Assignment: Only the lines from the first line of the data through the line containing "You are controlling" belong in the answer, transcribed exactly; pictures do not.
════════
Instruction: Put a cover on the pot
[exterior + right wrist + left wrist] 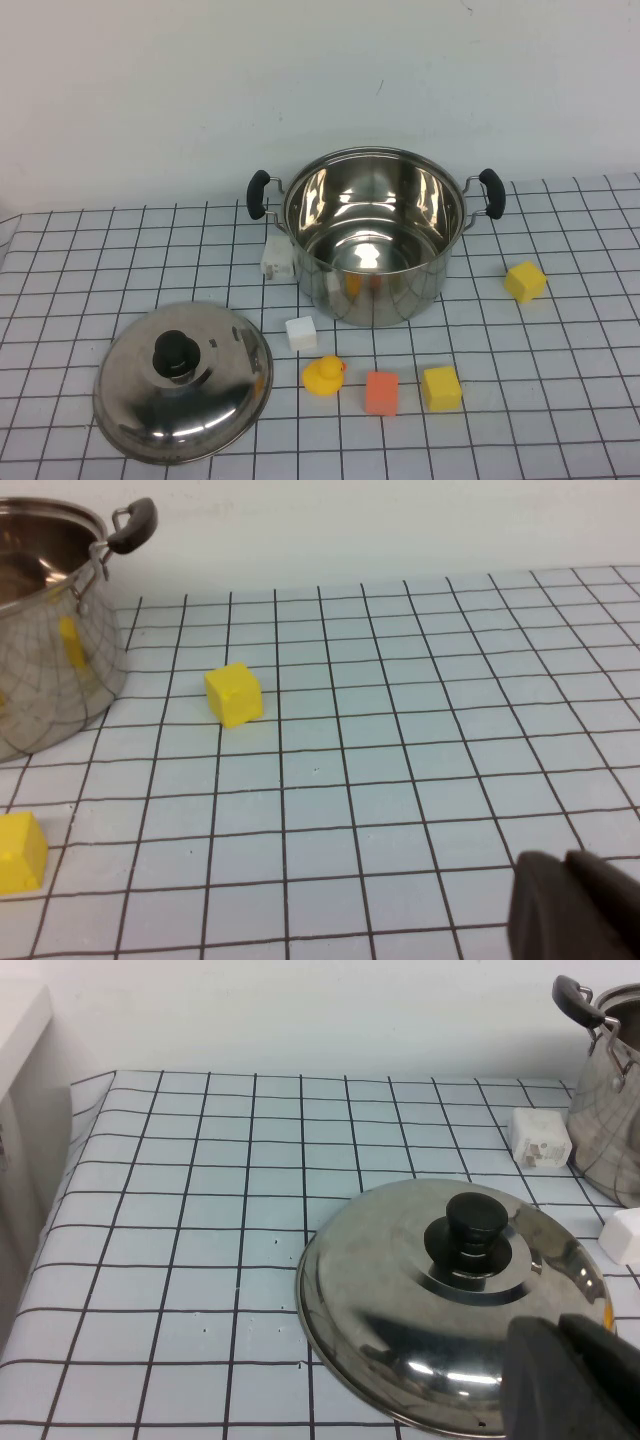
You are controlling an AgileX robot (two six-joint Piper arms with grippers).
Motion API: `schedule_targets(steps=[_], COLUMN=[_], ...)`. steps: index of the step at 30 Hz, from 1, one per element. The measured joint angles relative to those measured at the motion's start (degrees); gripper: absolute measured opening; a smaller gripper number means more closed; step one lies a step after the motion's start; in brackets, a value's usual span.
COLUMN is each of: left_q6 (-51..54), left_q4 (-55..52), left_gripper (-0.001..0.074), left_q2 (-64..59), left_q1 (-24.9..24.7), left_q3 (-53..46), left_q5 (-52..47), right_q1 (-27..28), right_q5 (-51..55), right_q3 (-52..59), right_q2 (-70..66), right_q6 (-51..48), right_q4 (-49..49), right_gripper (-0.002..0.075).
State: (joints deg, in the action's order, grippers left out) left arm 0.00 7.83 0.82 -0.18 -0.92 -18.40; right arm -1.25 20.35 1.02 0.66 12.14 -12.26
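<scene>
The pot (373, 232) is a large shiny steel stockpot with two black side handles, standing open and empty at the back middle of the checked table. It also shows in the left wrist view (610, 1110) and the right wrist view (45, 630). The domed steel lid (185, 382) with a black knob (176, 352) lies flat at the front left, apart from the pot. My left gripper (558, 1325) is shut and empty, hovering just short of the lid (455, 1300). My right gripper (565, 858) is shut and empty over bare table right of the pot. Neither arm shows in the high view.
A white charger (277, 260) lies by the pot's left side. A white block (301, 333), a yellow duck (323, 376), an orange block (381, 392) and a yellow block (441, 388) sit in front of the pot. Another yellow block (524, 281) sits to its right.
</scene>
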Motion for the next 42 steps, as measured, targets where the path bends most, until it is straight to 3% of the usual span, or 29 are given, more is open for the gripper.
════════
Response to the task:
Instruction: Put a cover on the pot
[exterior + right wrist + left wrist] 
You are controlling an AgileX robot (two six-joint Piper arms with grippers).

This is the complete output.